**Problem to solve**
Tally the lines below containing the word "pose" and give that total alone.

--- START ---

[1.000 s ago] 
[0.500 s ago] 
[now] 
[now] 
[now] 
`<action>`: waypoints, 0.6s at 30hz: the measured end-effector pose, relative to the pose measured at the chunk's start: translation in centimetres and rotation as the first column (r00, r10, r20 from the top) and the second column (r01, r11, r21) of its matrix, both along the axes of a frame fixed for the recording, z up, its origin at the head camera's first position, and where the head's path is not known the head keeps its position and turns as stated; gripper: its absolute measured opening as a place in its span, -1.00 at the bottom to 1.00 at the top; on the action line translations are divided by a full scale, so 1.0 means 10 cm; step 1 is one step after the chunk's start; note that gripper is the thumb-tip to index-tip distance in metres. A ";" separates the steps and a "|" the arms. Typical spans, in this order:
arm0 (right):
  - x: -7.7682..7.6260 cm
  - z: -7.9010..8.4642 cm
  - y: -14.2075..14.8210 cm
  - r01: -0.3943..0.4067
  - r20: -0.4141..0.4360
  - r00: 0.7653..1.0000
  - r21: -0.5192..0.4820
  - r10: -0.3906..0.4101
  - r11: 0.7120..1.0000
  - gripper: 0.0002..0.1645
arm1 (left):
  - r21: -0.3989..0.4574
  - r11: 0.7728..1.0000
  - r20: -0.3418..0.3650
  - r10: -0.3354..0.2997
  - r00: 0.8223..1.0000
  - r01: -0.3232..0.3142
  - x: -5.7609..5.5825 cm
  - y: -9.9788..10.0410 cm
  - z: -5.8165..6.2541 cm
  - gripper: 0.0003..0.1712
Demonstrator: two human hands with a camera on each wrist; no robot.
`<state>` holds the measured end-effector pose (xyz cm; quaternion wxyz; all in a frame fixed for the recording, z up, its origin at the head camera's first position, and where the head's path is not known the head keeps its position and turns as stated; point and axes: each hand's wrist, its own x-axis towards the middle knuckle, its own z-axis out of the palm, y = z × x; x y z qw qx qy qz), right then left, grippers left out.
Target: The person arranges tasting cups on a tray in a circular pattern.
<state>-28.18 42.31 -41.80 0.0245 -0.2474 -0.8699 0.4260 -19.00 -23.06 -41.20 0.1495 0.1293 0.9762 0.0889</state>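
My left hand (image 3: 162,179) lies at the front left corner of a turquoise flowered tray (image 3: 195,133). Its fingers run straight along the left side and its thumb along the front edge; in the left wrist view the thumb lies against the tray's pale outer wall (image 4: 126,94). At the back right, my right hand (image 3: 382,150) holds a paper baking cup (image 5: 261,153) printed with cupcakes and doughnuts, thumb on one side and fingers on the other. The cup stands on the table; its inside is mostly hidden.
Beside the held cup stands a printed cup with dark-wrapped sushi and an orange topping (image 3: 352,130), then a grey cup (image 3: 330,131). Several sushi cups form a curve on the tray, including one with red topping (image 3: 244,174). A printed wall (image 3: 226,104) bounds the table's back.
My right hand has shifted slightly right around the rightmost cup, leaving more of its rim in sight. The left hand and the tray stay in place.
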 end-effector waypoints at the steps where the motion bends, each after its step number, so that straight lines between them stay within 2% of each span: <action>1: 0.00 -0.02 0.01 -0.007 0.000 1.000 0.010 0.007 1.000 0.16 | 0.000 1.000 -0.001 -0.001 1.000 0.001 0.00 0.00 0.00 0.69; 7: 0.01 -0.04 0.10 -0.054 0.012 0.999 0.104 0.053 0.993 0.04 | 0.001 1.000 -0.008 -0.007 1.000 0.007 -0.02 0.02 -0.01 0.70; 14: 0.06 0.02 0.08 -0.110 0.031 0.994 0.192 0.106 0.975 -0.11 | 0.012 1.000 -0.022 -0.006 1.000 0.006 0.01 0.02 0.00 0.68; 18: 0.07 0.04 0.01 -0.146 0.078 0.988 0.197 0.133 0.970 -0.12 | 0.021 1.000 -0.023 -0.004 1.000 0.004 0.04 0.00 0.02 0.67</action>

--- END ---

**Solved problem**
2